> _Exercise aim_: Return the full set of entries precisely. Do not carry over any pictures.

━━━━━━━━━━━━━━━━

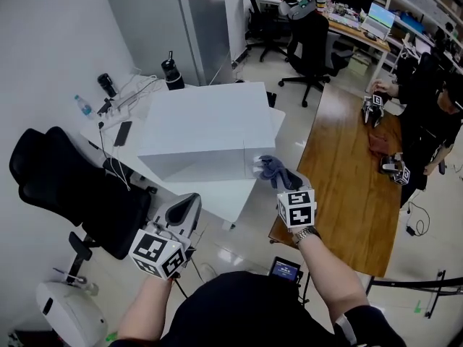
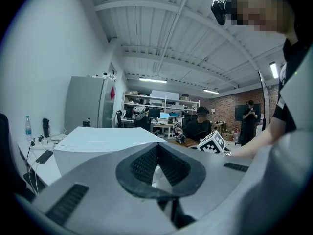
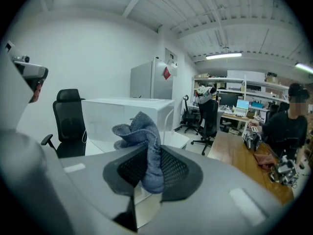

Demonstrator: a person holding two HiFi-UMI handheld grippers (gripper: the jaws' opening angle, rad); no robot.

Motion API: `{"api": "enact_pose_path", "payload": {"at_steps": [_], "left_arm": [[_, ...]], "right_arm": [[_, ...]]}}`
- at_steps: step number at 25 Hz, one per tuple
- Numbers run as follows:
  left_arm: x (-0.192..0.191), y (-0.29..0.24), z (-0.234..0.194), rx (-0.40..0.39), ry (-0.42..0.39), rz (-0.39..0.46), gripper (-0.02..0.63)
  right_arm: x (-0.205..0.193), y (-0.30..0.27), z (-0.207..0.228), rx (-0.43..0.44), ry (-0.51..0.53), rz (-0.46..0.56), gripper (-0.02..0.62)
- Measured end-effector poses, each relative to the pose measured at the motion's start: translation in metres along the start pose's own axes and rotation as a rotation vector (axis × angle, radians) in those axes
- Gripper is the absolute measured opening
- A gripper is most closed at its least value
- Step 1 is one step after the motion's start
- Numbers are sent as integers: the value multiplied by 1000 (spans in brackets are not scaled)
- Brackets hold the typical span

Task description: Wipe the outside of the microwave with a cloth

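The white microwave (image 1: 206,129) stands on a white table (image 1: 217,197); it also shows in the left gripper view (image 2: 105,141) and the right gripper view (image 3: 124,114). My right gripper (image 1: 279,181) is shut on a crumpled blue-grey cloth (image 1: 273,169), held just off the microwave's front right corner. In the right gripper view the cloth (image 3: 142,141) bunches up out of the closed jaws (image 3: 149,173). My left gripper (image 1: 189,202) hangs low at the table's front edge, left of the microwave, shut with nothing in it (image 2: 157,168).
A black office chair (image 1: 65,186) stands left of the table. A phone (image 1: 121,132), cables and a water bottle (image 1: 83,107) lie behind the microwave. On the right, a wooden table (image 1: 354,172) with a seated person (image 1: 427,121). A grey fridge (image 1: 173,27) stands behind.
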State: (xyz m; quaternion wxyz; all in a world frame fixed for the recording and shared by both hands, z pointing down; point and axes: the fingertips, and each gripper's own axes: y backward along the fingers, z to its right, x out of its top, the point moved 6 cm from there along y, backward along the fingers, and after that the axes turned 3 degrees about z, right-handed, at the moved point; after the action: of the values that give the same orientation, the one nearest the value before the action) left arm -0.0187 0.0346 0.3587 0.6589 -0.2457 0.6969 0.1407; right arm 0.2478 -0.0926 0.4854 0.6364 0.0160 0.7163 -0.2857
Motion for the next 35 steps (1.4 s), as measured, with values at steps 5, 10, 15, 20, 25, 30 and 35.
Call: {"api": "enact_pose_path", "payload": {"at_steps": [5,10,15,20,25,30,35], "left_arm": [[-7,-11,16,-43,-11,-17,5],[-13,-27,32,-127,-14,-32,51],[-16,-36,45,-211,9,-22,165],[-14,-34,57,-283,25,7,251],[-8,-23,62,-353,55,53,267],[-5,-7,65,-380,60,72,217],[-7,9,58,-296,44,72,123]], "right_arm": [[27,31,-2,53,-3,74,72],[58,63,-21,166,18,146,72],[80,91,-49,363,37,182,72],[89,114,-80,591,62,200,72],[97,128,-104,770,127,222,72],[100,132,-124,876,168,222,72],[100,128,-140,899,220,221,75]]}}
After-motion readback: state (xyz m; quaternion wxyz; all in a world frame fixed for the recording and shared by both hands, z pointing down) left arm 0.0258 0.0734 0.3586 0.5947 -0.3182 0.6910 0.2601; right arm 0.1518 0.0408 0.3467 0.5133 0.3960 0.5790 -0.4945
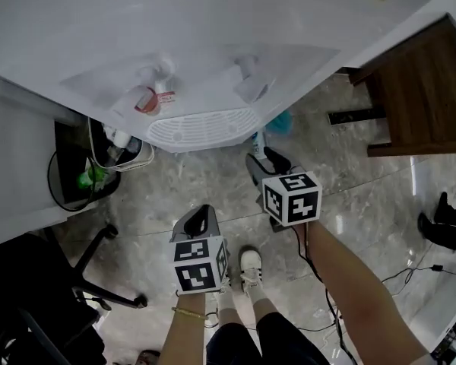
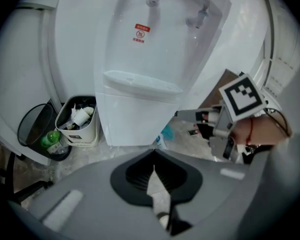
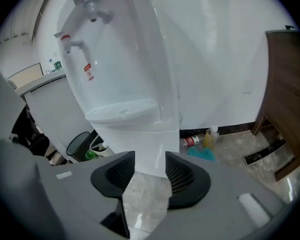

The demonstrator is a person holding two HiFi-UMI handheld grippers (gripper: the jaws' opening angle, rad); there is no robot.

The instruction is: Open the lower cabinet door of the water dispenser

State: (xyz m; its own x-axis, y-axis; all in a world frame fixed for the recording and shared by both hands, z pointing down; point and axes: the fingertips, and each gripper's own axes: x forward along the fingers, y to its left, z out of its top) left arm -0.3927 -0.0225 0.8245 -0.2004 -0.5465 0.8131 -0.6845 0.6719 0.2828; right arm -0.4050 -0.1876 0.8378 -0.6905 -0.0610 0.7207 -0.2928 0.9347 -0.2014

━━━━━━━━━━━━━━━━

> _Exercise answer_:
Demonstrator: a person holding two HiFi-UMI handheld grippers (gripper: the jaws' opening angle, rad); no robot.

Motion API: `{"api": "enact_pose_path", "payload": {"at_steps": [_], "left_arm": [[_, ...]], "right_arm": [[_, ...]]}}`
- at_steps: step number at 25 Hz, one per tuple
- Numbers run as follows:
  left_arm: x (-0.192..0.191), y (-0.29..0.24), z (-0.234..0.194), rx (-0.40..0.39), ry (-0.42..0.39), rz (-0.39..0.46), gripper (-0.02..0.63)
  right_arm: x (-0.205..0.193), y (-0.30..0.27), z (-0.207..0.228), rx (-0.43..0.44), ry (-0.51..0.53), rz (-0.46..0.56), gripper (-0.02..0.62)
- Measured end-effector poses, each relative to the pose measured at the motion's start: translation in metres along the start pose's own axes and rotation as a rotation vector (axis × angle, radians) in those axes
- Gripper is the absolute measured opening
- A gripper is most closed at its least value
- Step 1 is one step after the motion's start
- Numbers are sent as integers: the value multiplied by 1000 (spans in brackets are not scaled)
- Brackets hold the typical span

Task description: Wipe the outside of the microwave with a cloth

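The white microwave (image 1: 206,129) stands on a white table (image 1: 217,197); it also shows in the left gripper view (image 2: 105,141) and the right gripper view (image 3: 124,114). My right gripper (image 1: 279,181) is shut on a crumpled blue-grey cloth (image 1: 273,169), held just off the microwave's front right corner. In the right gripper view the cloth (image 3: 142,141) bunches up out of the closed jaws (image 3: 149,173). My left gripper (image 1: 189,202) hangs low at the table's front edge, left of the microwave, shut with nothing in it (image 2: 157,168).
A black office chair (image 1: 65,186) stands left of the table. A phone (image 1: 121,132), cables and a water bottle (image 1: 83,107) lie behind the microwave. On the right, a wooden table (image 1: 354,172) with a seated person (image 1: 427,121). A grey fridge (image 1: 173,27) stands behind.
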State: (xyz m; quaternion wxyz; all in a world frame fixed for the recording and shared by both hands, z pointing down; point and axes: the fingertips, and each gripper's own axes: y backward along the fingers, z to its right, x out of its top, the point moved 6 cm from there along y, backward along the fingers, and after that the axes turned 3 degrees about z, right-handed, at the moved point; after the action: of the values that give the same orientation, the one nearest the value before the action) left arm -0.0187 0.0346 0.3587 0.6589 -0.2457 0.6969 0.1407; right arm 0.2478 -0.0926 0.4854 0.6364 0.0160 0.7163 -0.2857
Motion for the next 35 steps (1.4 s), as measured, with values at steps 5, 10, 15, 20, 25, 30 and 35.
Call: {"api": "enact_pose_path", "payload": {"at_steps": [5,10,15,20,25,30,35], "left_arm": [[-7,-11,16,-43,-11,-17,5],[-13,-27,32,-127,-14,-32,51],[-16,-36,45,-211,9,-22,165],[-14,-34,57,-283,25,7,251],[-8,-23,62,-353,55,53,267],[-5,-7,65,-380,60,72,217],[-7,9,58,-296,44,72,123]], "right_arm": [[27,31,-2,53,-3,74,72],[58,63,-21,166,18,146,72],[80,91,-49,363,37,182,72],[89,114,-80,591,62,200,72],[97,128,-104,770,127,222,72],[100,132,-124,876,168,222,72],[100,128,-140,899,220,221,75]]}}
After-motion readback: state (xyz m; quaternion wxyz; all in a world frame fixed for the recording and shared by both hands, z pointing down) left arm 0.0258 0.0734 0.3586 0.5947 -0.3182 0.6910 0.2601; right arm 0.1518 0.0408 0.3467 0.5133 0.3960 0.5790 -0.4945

The demonstrator is a person holding two HiFi-UMI handheld grippers (gripper: the jaws' opening angle, rad); there is no robot.

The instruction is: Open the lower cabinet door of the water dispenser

State: (xyz m; its own x-axis, y-axis; all in a world frame fixed for the recording and shared by both hands, z pointing down; point and axes: the fingertips, and each gripper's own axes: x forward along the fingers, y to its left, z out of its top) left arm -0.3927 -0.0225 0.8245 -0.2004 -0.5465 0.8131 -0.6845 0.6719 0.2828; right arm -0.4050 -0.1876 0.8378 -0.6905 -0.0610 0.7207 -0.2928 0.9347 -0.2014

The output requires no further additions.